Chow clicks his mouse. On the screen now is a thick worm of purple-and-pink tissue.
“This is a prostate core. And this is prostate cancer,” Chow says, pointing to the purple areas.
“For the last hundred years or more, all we’ve been doing is looking at cancers or other diseases in two-dimension because that’s all we had,” Chow says. “But in reality all diseases are three-dimensional. We never had the capability to look at this like this before. But now we can.”

These images show two brain tissue samples. The left shows normal brain tissue; the right shows brain tissue with glioblastoma, a fast-growing cancer.
This is light-sheet microscopy, Chow says. It works by visually dividing tissue samples into thin planes — a sort of digital version of the blade in the AP lab — then stacking those scans to reconstruct the tissue on screen. Though not yet in widespread use as a diagnostic tool, Chow thinks this kind of technology has a lot of potential. He sees a future where tiny scanners can rest on someone’s skin and reveal microscopic mysteries beneath the surface.

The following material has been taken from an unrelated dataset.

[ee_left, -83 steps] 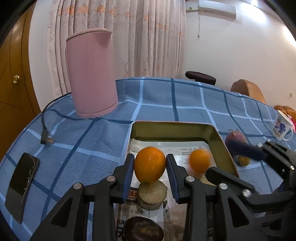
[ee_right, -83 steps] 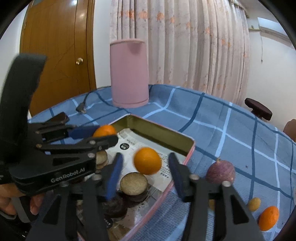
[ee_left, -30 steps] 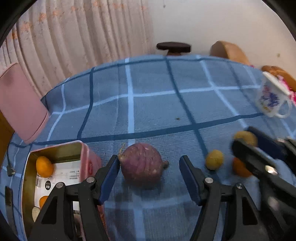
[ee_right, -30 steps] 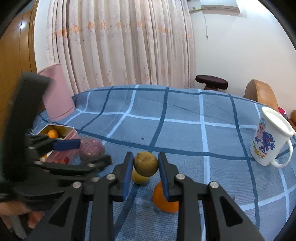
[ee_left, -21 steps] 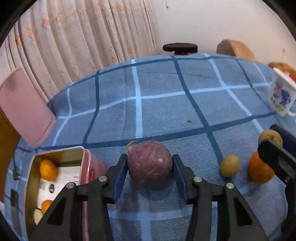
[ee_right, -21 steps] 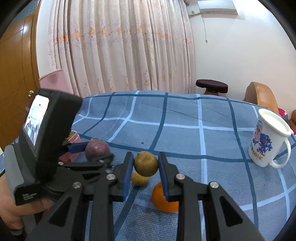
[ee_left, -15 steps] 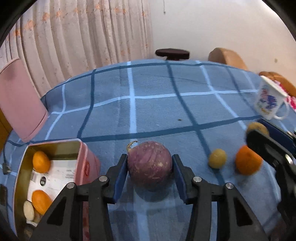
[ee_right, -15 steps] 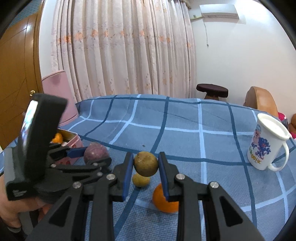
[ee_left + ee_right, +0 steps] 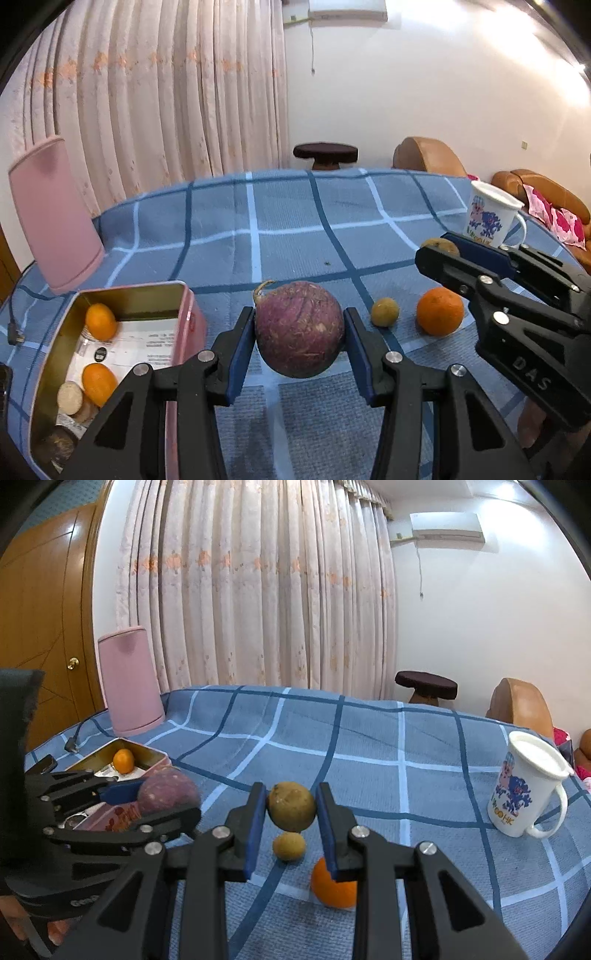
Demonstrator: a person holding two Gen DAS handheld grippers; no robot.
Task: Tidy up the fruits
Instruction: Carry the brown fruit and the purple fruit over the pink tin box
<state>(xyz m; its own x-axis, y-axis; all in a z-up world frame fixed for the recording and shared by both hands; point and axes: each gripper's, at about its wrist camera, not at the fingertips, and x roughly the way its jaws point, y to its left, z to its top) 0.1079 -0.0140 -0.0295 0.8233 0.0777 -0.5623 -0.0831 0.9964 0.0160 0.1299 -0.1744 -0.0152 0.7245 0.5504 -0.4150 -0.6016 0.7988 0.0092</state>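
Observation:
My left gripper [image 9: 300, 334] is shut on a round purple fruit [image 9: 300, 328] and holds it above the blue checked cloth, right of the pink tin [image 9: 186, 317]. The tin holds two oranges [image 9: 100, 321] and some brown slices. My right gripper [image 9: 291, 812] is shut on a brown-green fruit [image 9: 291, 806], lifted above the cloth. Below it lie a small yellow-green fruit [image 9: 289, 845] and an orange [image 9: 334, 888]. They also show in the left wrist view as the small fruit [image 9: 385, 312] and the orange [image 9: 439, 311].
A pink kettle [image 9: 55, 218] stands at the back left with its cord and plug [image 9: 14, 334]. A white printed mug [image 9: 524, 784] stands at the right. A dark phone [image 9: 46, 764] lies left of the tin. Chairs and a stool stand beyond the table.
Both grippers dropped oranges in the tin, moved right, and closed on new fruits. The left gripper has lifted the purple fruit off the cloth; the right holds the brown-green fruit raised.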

“It’s probably the next level, but I don’t think it’s that far-fetched,” he says. “Right now, with radiology, you’re scanning the body and you’re getting an X-ray or an MRI.” Plus, he notes, tissue scanning is nondestructive. “Traditional histology uses up the tissue, and diagnostic testing at times can be limited by small samples. But with scanning, we can generate microscopic images and still use the tissue for other diagnostic tests or even research.”
If Chow seems overly bullish, consider two things: America, with all those labs, has the world’s best diagnostic testing infrastructure. And technology has already revolutionized clinical pathology, AP’s fluid-focused sibling.

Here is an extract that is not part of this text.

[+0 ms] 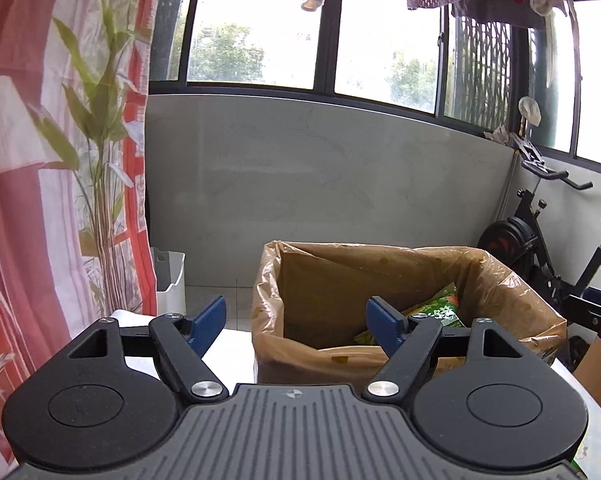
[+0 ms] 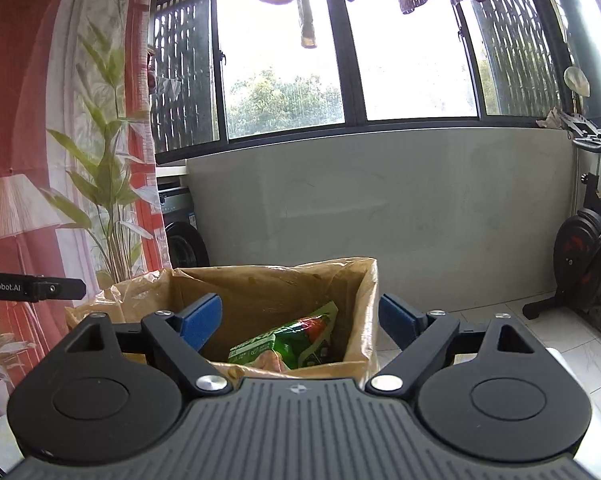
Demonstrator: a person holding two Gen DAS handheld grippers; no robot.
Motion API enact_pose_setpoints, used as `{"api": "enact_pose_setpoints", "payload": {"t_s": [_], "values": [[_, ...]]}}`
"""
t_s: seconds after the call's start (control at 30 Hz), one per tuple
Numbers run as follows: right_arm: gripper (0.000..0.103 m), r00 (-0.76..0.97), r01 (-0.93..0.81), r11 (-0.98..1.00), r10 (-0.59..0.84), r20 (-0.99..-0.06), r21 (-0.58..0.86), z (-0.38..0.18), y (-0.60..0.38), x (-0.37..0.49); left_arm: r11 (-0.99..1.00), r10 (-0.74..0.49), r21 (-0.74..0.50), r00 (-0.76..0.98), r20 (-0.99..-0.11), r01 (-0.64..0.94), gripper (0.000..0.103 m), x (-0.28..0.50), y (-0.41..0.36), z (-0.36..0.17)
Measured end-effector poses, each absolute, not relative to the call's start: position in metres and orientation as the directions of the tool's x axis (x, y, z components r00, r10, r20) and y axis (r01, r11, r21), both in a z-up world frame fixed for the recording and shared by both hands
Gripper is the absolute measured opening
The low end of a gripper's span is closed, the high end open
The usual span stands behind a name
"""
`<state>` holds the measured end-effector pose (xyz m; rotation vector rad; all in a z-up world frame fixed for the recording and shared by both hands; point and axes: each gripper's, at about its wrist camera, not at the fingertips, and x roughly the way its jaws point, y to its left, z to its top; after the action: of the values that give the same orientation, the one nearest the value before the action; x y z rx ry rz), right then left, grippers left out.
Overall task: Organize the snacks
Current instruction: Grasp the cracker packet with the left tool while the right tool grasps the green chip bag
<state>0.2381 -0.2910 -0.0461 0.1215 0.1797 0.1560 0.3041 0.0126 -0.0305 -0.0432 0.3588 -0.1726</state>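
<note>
Two hand-held grippers, both spread wide with nothing between the blue ribbed pads: left hand-held gripper aimed at the near left corner of the lined box, right hand-held gripper poised over its open mouth. Inside, leaning against the far right corner, one green snack bag, glossy crinkled foil with red and white print, seen from the left wrist view only as a green edge behind the right pad. Box square and upright, cardboard brown, draped in a thin translucent tan plastic liner puckered over the rim. Standing on a white counter, smooth and pale. Beyond, a grey wall, dark-framed windows, hanging laundry, an exercise bike, a printed curtain on the left. No other snacks visible from either camera, so next pick-up unclear. Likely trouble: a pad catching the loose liner on withdrawal and dragging it off the rim, or tipping the light box; slippery foil sliding from a shallow pinch; the left tool's black tip, visible at the right camera's left edge, bumping its partner above the narrow opening.
</note>
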Motion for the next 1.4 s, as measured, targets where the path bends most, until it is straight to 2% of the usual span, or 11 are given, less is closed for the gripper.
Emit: {"api": "enact_pose_setpoints", "payload": {"t_s": [0.17, 0.43, 0.6, 0.8, 1.0, 1.17, 1.27, 1.4], "values": [[0.088, 0.968, -0.129, 0.986, 0.149, -0.201, 0.107, -0.066, -0.303, 0.213, 0.985, -0.167, -0.094, 0.917, -0.361, 0.143, 0.079, 0.285, 0.027, -0.048], [0.088, 0.932, -0.028, 0.992, 0.070, -0.356, 0.120, -0.131, -0.309, 0.197, 0.986, -0.162, -0.105, 0.895, -0.415, 0.130, 0.079, 0.269, 0.034, -0.082], [0.092, 0.896, 0.017, 0.987, 0.055, -0.441, 0.158, -0.159, -0.316, 0.194, 0.987, -0.162, -0.092, 0.880, -0.446, 0.135, 0.079, 0.264, 0.036, -0.098], [0.092, 0.878, 0.075, 0.974, 0.037, -0.477, 0.214, -0.179, -0.326, 0.187, 0.985, -0.168, -0.105, 0.866, -0.472, 0.134, 0.079, 0.264, 0.038, -0.107], [0.092, 0.862, 0.089, 0.938, 0.096, -0.498, 0.336, -0.189, -0.332, 0.183, 0.985, -0.174, -0.102, 0.858, -0.484, 0.143, 0.079, 0.259, 0.034, -0.115], [0.092, 0.854, 0.083, 0.922, 0.129, -0.504, 0.377, -0.194, -0.328, 0.183, 0.985, -0.172, -0.096, 0.846, -0.505, 0.143, 0.079, 0.255, 0.035, -0.123], [0.076, 0.863, 0.062, 0.923, 0.142, -0.485, 0.381, -0.193, -0.320, 0.177, 0.986, -0.167, -0.093, 0.841, -0.515, 0.139, 0.079, 0.250, 0.038, -0.128], [0.070, 0.888, 0.055, 0.936, 0.112, -0.445, 0.347, -0.194, -0.301, 0.160, 0.990, -0.142, -0.088, 0.829, -0.540, 0.112, 0.079, 0.243, 0.049, -0.139]]}}
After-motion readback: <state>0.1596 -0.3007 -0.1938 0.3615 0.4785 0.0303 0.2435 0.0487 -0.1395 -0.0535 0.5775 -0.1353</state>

Once the domain of medical technicians using pipettes to measure, transfer and analyze samples by hand, CP labs today are bona fide medical Tomorrowlands. In VCU’s lab, algorithms route barcode-labeled test tubes, orchestrating millions of tests a year. Powerful instruments can tally someone’s blood count within minutes. Image analysis software — powered in part by artificial intelligence — can isolate, identify and display individual white blood cells in diseased samples.
“It actually can recognize all the different blood cells. And it’ll put them on a screen,” Chow says. “It can pick out the cells and give you an image so you can see what a blood smear looks like without having to look for all these cells using a microscope. When you have a cancer case, like leukemia, you can see it instantly. And since it’s digitized, it’s easily shareable.
“It’s still not perfect. We still have microscopes; we still have human intervention — which we’ll always need. But the improvements are significant. Just imagine the incredible possibilities and the profound impact these tools will have on patient care as they continue to evolve and combine with other technologies. You can see where this could all go.”